▶

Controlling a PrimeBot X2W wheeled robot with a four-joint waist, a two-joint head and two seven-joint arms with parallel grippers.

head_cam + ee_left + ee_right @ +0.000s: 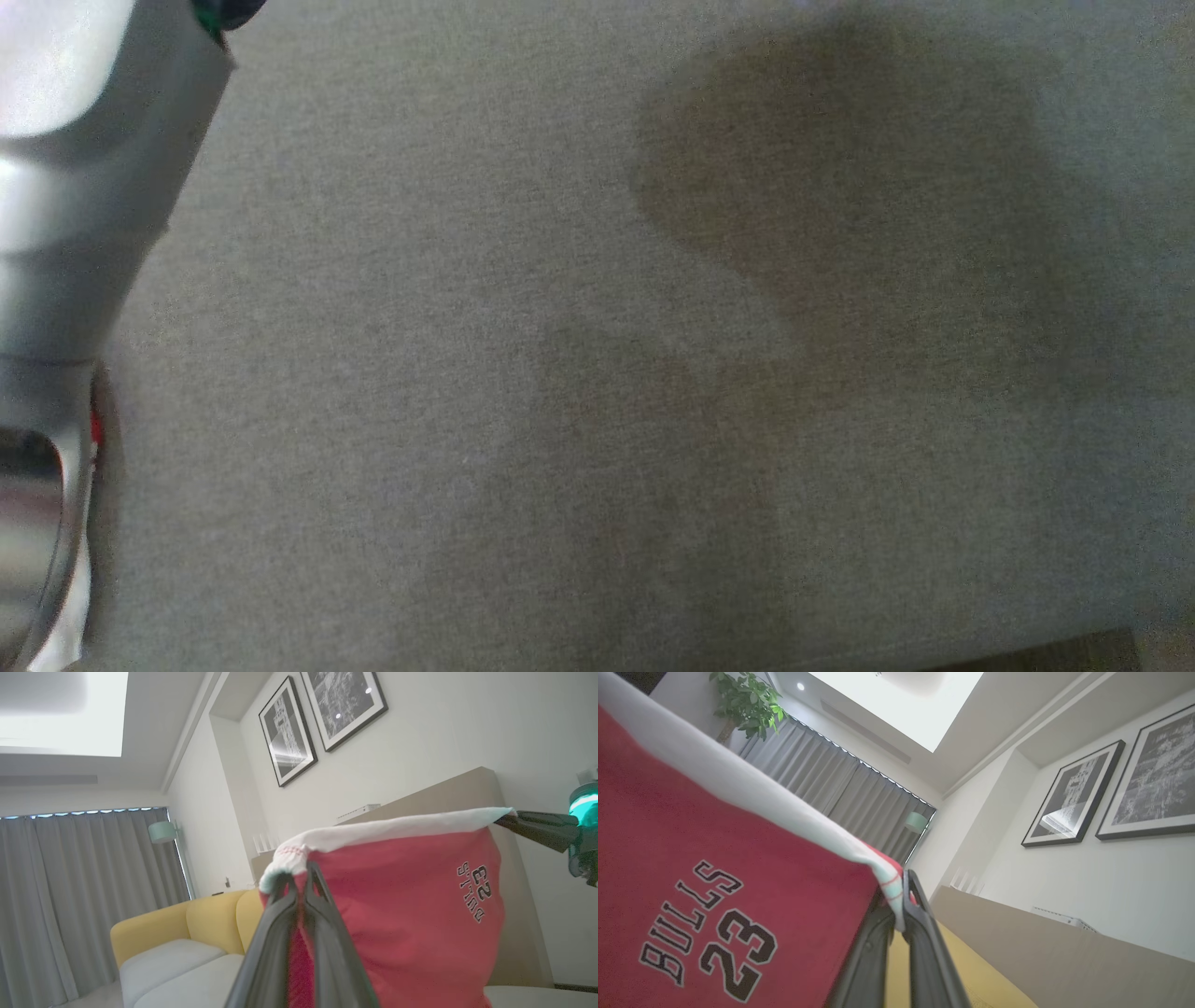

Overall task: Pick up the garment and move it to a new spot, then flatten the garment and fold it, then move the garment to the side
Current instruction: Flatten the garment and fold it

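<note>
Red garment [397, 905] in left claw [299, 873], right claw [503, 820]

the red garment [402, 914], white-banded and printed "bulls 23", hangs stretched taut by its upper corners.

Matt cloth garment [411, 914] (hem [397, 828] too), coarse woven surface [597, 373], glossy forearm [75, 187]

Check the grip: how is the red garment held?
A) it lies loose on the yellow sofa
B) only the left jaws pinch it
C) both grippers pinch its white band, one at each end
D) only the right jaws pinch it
C: the left gripper and right gripper each have jaws shut on one end of the white band, the garment hanging between them.
</note>
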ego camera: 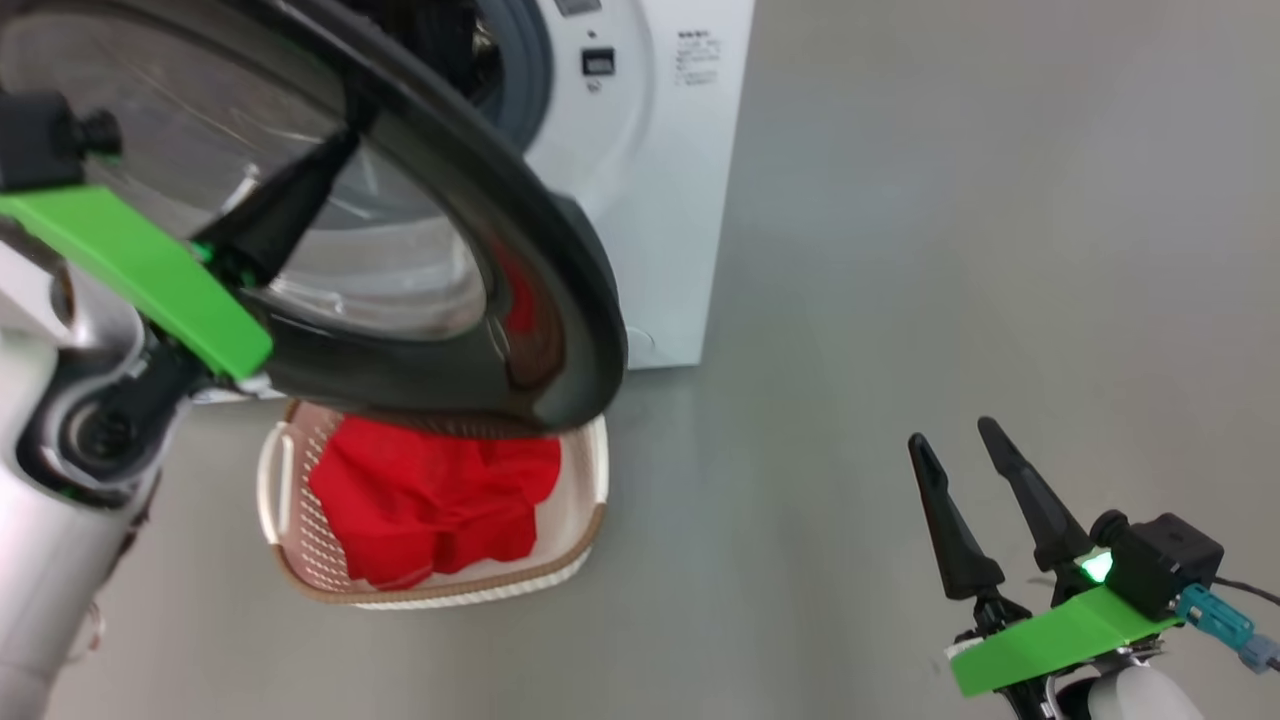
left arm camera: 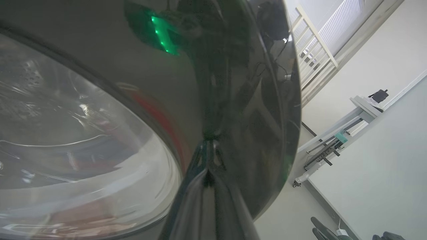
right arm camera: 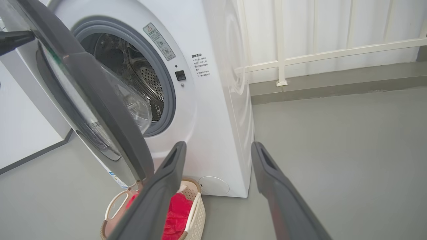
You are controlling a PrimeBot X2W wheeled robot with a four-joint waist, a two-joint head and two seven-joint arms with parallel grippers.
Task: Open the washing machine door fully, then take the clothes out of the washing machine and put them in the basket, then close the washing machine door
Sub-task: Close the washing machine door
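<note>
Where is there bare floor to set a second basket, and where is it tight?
Free: the grey floor right of the washing machine and basket, up to the open right gripper. Tight: where the door overhangs the basket of red clothes, the shut left gripper against it.

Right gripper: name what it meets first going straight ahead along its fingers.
Probably the white front of the washing machine, near its right corner: the right wrist view frames that spot between the fingers of the open right gripper. The washing machine door hangs left of that line; depth is unclear.
</note>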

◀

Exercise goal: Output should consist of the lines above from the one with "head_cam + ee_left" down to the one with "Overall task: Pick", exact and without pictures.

Result of this task:
head_cam + ee_left + ee_right @ +0.000s: 

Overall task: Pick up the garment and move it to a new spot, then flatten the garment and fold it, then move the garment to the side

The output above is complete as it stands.